Shura introduced me to girls. They kissed my cheek and said that I was ‘lovely’ and ‘a duck’, which was not quite the impression I had hoped to give them. I was learning the rich, elusive speech of the city, however, as I had learned other foreign languages, and was soon proficient in it. It was this ability, which I gradually lost as I grew older, which helped me in many of my future situations. Where language was concerned, I was a chameleon.
Shura was very pleased with my progress. He took me up to the limans, those strange, dark, emerald-green shallows, full of mud and minerals. They are half-wild: the haunt of game-fowl and blind fish, where reeds wave and peculiar shadows move beneath the glinting, agitated surface. They are half-tamed where the large hotels and health-resorts crowd close together. Here I learned to run errands for rich women. There was a great deal of commission involved, for one was tipped by all parties involved in the transactions.
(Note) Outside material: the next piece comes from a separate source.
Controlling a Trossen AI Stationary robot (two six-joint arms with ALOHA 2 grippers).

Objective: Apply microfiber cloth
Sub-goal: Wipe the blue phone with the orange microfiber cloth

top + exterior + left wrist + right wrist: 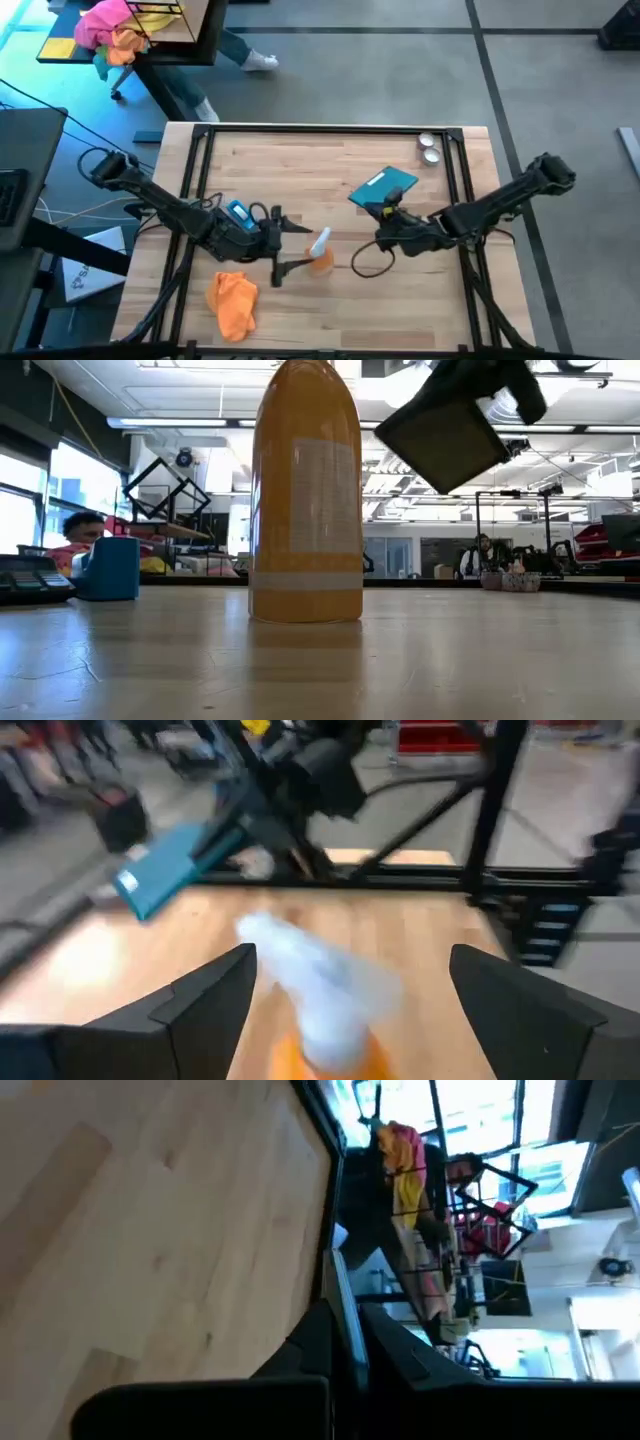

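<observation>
Left pincer [290, 247] gapes wide around the clear spray bottle of orange liquid [320, 250]; right pincer [388, 222] clamps the flat teal calculator [383, 189]. The soft orange microfiber cloth [234, 303] lies untouched on the wooden bench [300, 160]; a nudge could topple the bottle.

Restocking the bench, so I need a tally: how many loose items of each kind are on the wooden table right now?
Orange microfiber cloth: 1
Spray bottle with orange liquid, between the open left gripper fingers: 1
Teal flat item, held in the right gripper: 1
Small round metal pieces: 2
Total: 5
</observation>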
At other times we would engage in business by the docks where there were always ships: steamers, sailing boats, schooners, loading and unloading. Cargoes of fish, fruit, wine, cloth or even coal were often sold directly they were landed. Traders were omnipresent and would pay for information of many kinds. Shura was well-known and I became almost as familiar to them by my slightly Frenchified nickname of ’Max the Hetman’. Also my relationship with Shura guaranteed me a place in the bohemian inner circle. There was already a small legend which suggested I was ‘something hot in Kiev’. Soon it was possible for me to wander freely about the district without Shura to guide me and I made acquaintances of my own. I never went to the docks without him, however. That grey world of overhead railways, derricks and worn-out dray horses had a sense of danger to it. It was where most of the revolutionaries came from.